Sounds like the perfect situation for the banks to drive profits for their shareholders, right? Not so fast, according to the CEO.

“When we talk to our bankers, who are collecting these fees and making all this money, it’s not like they’re wringing their hands and saying this is so great,” Keogh says. “They want more clarity (from the Feds), too.”

“Banking is a huge issue,” he continues. “And the other piece of that is the taxes, as a cannabis retailer we pay effectively a 70% tax rate on cannabis.”

Is Old School Hort Experitse ‘All In’ on Cannabis?

Another issue AmeriCann has been running up against is reluctancy from those already working in horticulture when it comes to transitioning the expertise to legal cannabis.
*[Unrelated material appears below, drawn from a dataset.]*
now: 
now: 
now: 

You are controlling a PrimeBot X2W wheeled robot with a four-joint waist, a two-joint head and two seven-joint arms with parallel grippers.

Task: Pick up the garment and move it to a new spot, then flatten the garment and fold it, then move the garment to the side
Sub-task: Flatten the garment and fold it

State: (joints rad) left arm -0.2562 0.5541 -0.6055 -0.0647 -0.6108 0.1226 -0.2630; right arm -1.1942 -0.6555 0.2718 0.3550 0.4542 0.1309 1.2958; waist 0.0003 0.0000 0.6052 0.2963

“Traditional horticulture expertise in some ways still refuses to participate in the cannabis industry because of the federal illegality issues, and a lot of the top-end growing and breeding knowledge in the industry is staying away from this until it all sorts itself out,” Keogh says.

Still, Keogh and Co. never threw in the towel on their mission to merge traditional greenhouse growing and legal cannabis cultivation. What we’re about to see open in Freetown is the result of that persistence.

“We were able very early on to present a professional approach and bring in horticulture experts,” Keogh says. “We’re a public company. We’re audited, and we report to the Securities Exchange Commission (SEC) just like any other legal business.

“This can be done professionally and responsibly, and it’s not something the (horticulture) industry needs to be afraid of,” he says. “With that approach, we were able to get ahead of the market and implement a traditional greenhouse growing system.”

As of press time, The Massachusetts Cannabis Center is set to be officially unveiled to the media and others sometime in mid to late September.